Rupture avec les constellations américaines
Iris2 sera financée à hauteur de 6 milliards par des fonds publics européens, dont 2 milliards ont été votés, de 4,1 milliards par les trois co-maîtres d'œuvre — Eutelsat étant le premier contributeur à hauteur de 2 millairds — et de 550 millions par l'ESA. Son budget est de 10,6 milliards d'euros au total, dont 30% réservé à des PME et des start-up. Plus avancée technologiquement que les méga constellations américaines, Iris2 marque également la rupture avec celles-ci.
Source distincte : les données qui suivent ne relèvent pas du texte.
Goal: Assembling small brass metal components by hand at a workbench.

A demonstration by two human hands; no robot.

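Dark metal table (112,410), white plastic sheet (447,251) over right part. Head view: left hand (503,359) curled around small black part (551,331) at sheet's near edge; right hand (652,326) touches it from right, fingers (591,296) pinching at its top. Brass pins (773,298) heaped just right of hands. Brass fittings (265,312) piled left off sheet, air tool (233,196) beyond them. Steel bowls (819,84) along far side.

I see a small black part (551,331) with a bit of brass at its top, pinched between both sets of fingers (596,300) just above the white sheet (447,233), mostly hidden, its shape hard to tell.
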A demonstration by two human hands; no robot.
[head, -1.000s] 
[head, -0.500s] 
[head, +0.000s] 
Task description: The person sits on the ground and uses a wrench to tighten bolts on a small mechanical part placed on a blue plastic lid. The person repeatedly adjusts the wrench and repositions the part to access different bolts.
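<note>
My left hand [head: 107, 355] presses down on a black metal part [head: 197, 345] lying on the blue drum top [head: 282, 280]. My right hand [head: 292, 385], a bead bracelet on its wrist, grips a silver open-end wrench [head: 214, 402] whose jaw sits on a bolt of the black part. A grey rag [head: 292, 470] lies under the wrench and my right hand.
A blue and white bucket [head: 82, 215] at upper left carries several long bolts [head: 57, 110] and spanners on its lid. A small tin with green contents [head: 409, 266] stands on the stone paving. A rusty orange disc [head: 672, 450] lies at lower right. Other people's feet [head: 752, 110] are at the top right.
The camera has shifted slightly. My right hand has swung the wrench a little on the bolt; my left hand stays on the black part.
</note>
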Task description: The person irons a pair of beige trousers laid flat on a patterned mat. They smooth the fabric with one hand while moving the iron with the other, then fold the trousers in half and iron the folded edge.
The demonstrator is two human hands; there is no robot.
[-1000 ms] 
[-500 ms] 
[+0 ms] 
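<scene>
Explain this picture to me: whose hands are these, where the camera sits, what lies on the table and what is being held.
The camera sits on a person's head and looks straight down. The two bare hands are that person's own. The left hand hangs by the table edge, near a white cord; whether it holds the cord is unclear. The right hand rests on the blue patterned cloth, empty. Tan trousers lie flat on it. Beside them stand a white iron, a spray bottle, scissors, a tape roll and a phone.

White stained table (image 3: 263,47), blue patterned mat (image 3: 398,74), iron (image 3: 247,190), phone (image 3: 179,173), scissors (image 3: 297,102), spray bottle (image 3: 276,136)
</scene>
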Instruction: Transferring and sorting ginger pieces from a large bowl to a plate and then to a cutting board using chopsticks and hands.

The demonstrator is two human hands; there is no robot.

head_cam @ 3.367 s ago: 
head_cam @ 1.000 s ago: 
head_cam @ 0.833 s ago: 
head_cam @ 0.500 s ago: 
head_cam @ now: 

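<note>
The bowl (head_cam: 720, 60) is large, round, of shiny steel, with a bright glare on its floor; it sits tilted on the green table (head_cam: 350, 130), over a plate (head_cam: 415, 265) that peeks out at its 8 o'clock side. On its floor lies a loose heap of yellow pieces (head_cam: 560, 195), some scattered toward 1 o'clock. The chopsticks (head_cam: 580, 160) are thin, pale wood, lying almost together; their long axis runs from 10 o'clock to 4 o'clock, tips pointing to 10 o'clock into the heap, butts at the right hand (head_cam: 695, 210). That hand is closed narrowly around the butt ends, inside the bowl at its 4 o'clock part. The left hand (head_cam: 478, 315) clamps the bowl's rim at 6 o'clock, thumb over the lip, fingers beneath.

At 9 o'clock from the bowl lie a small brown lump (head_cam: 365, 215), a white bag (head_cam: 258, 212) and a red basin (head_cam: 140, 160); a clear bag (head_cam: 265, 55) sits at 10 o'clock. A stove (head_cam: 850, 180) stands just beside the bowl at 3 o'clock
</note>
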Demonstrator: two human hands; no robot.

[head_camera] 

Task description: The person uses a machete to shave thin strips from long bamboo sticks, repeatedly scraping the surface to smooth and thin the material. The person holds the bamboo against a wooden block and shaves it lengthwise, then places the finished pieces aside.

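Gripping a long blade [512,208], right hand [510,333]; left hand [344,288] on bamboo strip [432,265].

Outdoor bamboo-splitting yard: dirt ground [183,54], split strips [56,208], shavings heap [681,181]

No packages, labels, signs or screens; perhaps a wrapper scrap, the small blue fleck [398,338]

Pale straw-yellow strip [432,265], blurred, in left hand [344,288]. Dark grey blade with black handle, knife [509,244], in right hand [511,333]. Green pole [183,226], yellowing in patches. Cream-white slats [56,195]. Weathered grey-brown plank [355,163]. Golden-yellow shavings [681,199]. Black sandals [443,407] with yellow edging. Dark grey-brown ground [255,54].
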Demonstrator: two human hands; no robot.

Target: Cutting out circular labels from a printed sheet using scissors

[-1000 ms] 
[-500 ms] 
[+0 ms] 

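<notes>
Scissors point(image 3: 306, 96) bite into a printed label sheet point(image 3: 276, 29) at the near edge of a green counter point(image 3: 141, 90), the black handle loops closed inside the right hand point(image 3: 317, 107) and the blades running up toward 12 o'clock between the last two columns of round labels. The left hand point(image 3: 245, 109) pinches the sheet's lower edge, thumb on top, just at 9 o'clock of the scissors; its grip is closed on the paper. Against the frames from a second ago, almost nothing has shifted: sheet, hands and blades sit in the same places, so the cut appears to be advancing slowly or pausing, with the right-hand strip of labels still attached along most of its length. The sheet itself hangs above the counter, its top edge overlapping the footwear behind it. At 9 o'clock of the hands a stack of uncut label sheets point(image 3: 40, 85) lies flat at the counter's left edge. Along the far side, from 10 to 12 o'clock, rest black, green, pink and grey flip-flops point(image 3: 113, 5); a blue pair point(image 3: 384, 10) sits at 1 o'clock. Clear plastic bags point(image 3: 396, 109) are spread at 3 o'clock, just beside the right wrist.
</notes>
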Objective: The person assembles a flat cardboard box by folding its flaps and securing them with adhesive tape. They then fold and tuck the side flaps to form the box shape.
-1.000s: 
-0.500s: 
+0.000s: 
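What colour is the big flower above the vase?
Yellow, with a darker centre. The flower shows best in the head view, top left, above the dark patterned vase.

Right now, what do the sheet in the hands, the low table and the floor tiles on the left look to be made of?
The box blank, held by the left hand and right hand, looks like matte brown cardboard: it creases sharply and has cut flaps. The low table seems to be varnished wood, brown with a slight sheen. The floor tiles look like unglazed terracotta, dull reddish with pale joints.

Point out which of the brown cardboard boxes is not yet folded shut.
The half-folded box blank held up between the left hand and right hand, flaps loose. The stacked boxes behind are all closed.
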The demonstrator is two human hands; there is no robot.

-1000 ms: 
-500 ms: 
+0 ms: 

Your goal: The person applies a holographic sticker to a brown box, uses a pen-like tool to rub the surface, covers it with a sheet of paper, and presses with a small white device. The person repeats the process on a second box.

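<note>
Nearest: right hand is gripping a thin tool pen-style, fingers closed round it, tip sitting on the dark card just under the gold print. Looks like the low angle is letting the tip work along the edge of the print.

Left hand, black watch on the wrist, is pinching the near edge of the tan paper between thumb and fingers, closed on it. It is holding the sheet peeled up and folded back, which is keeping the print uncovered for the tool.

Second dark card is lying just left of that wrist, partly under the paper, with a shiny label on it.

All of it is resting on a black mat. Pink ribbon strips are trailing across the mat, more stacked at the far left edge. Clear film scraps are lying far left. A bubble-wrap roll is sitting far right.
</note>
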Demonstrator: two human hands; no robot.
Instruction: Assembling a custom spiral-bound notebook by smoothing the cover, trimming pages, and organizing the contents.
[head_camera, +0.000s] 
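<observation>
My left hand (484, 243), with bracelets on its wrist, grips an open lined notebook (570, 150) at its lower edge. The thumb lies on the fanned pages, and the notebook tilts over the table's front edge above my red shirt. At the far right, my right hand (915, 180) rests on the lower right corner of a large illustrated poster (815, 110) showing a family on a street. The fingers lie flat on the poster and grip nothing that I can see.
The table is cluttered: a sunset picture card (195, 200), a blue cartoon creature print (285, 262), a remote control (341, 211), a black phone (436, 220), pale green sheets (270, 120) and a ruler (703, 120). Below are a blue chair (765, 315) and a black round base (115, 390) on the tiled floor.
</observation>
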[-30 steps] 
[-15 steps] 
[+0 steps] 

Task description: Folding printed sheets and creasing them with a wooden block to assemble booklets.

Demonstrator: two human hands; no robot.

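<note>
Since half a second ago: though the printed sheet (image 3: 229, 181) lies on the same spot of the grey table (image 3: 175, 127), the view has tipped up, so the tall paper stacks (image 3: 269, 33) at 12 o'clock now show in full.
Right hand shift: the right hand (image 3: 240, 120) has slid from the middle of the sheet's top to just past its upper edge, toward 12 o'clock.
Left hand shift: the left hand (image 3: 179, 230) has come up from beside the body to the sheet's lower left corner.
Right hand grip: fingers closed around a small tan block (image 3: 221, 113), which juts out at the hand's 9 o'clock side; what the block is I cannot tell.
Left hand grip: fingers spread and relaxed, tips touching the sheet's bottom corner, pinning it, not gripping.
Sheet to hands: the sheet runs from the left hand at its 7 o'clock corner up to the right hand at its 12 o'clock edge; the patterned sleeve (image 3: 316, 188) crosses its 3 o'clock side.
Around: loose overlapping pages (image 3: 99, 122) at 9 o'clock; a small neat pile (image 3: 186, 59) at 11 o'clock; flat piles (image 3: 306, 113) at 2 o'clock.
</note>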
Première infrastructure mondiale de connectivité multi-orbites, elle doit associer 300 satellites interconnectés, en orbite basse et très basse, moyenne et géostationnaire avec dix satellites de communications gouvernementaux déjà existants.
La constellation "bénéficiera des synergies avec des technologies développées sur d'autres programmes commerciaux", explique Eva Berneke, directrice générale d'Eutelsat, soit la constellation OneWeb (620 satellites en service) puis OneWeb2. "C'est aussi la première constellation au monde qui sera compatible avec la norme 5G terrestre et qui inclura des mécanismes de cryptographies de pointe résilients aux nouvelles menaces étatiques (attaques cyber et électroniques)", précise Bruxelles.
Lancement des premiers satellites dès 2029
Après le travail par SpaceRise sur l'architecture de la constellation et sur la consolidation de la chaîne des fournisseurs en 2025, ce sera au tour de la phase de développement jusqu'en 2028, puis le lancement des premiers satellites à partir de 2029 suivi des premiers services en 2030 et 2031. "C'est long parce que certaines des technologies ne sont pas disponibles en Europe et doivent être développées : c'est par exemple le cas des antennes actives, des terminaux sols 5G et demain 6G, capables de s'interfacer avec les satellites et aussi des technologies quantiques qu'Iris2 devra intégrer mais qui n'ont pas encore atteint le bon niveau de maturité", explique Eva Berneke. En attendant le lancement d'Iris2, l'UE lance l'initiative GovSatCom dès 2025, qui offrira un premier service sécurisé aux armées européennes. Plusieurs pays non-membres souhaitent avoir accès à Iris2 comme le Japon, la Corée du Sud, l'Australie, la Norvège ou plusieurs pays africains, alors que Londres envisage un partenariat avec l'américain Kuiper.